Sample Application Code

To put everything into context, here's a very simplified version of the application code I had to build. This sample application is a basic Streamlit app that displays a title, version, and a sample table with random data. The actual code I had to package was a Streamlit application with multiple libraries and more complex Python code. However, the complexity of the code does not affect what I will explain below. These are the only code files we need to run the application.

requirements.txt

streamlit

streamlit.json

{
    "version": "v1.0.0"
}

streamlit.py

import streamlit as st
import json
import pandas as pd
import numpy as np

# Load version from streamlit.json
with open("streamlit.json", "r") as f:
    config = json.load(f)
    version = config.get("version", "Unknown")
    # Display the app title and version
    st.title("Demo Streamlit App")
    st.write(f"**Version:** {version}")
    # Generate a sample table with 3 columns and 5 rows with random values
    data = np.random.rand(5, 3)
    columns = ["Column 1", "Column 2", "Column 3"]
    df = pd.DataFrame(data, columns=columns)
    # Display the table in the app
    st.table(df)

When you're building container images, two primary challenges often emerge:

Slow Image Downloads: When Dockerfiles are not optimized, downloads for some layers can take minutes. In contrast, an optimized Dockerfile structure can reduce this to a few seconds for the modified layers.

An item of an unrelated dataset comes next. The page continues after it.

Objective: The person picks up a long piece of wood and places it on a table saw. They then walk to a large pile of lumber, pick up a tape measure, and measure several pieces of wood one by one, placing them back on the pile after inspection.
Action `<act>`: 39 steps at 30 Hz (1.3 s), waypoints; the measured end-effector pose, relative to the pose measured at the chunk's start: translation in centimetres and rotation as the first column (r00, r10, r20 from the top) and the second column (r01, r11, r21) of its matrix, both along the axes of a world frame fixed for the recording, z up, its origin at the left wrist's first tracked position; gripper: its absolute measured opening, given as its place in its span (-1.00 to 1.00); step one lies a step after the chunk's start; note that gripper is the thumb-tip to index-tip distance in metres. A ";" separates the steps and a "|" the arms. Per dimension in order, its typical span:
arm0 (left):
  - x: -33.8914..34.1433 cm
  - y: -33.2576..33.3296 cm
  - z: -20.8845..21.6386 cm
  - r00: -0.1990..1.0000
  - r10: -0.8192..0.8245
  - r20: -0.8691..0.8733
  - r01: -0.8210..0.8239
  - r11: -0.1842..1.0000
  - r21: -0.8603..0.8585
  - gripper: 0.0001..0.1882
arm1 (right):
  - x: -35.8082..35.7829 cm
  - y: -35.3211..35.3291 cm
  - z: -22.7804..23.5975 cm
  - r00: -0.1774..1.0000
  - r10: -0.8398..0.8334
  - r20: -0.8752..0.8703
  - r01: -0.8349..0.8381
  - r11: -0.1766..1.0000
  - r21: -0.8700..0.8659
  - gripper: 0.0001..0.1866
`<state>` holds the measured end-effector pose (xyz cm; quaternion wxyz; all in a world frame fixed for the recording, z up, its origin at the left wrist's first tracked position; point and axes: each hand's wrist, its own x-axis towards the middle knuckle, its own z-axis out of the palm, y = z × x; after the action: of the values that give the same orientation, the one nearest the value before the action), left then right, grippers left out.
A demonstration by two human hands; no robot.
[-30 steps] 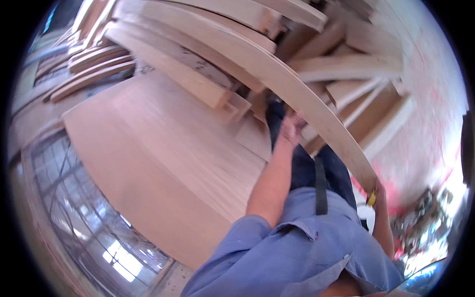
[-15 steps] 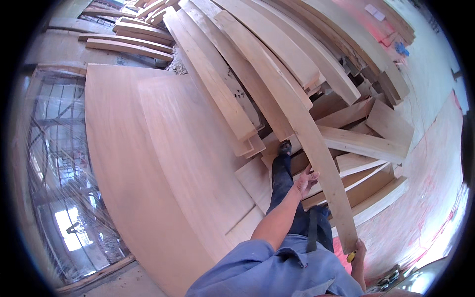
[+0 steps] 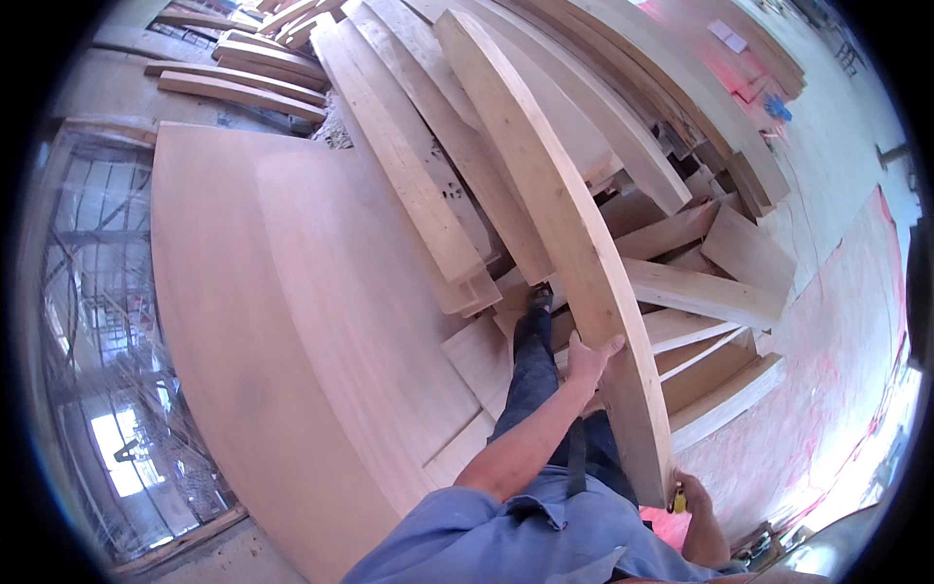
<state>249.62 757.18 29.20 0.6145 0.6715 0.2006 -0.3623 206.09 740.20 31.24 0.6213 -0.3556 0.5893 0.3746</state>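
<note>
A long, thick wooden plank (image 3: 584, 224) slants up and away in front of me, its wide face and one edge both showing. My left hand (image 3: 590, 362) is closed on the plank's left edge, the thumb lying across that edge. At the near end, my right hand (image 3: 697, 500) holds the plank's corner; its fingers are partly hidden. A small yellow object (image 3: 678, 500) sits in that same hand, too covered to name. Beneath the plank lie shorter wood pieces (image 3: 705, 280), crossing one another at angles.
Long boards (image 3: 404, 156) are stacked beyond the plank. Large, pale wooden sheets (image 3: 292, 321) lie to my left, beside a glossy plastic-covered panel (image 3: 126, 321). Off to the right, a blue item (image 3: 776, 107) rests near pink-red sheeting (image 3: 725, 63). My foot (image 3: 541, 294) stands among the wood.
The plank has rolled onto a tilt, so its edge now shows beside its wide face. Its near end and both hands have shifted slightly left in the view.
</note>
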 end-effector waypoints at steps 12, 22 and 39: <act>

Extended Build Times: Build times can extend to several minutes without proper caching. However, building times drop dramatically when ECR layer caching is leveraged with Buildx.

These differences are not just numbers; they directly impact the overall productivity of your CI/CD pipeline and the speed at which you can iterate on your applications.

Technique 1: Dockerfile Structure Optimization

While this is a well-known recommendation, optimizing your Dockerfile structure is an elegant and surprisingly effective way to reduce build and pull times. The idea is to ensure that static content, such as dependency files, is handled first so that any changes in the frequently updated application code don't force a complete rebuild of every layer. Here's what the difference looks like.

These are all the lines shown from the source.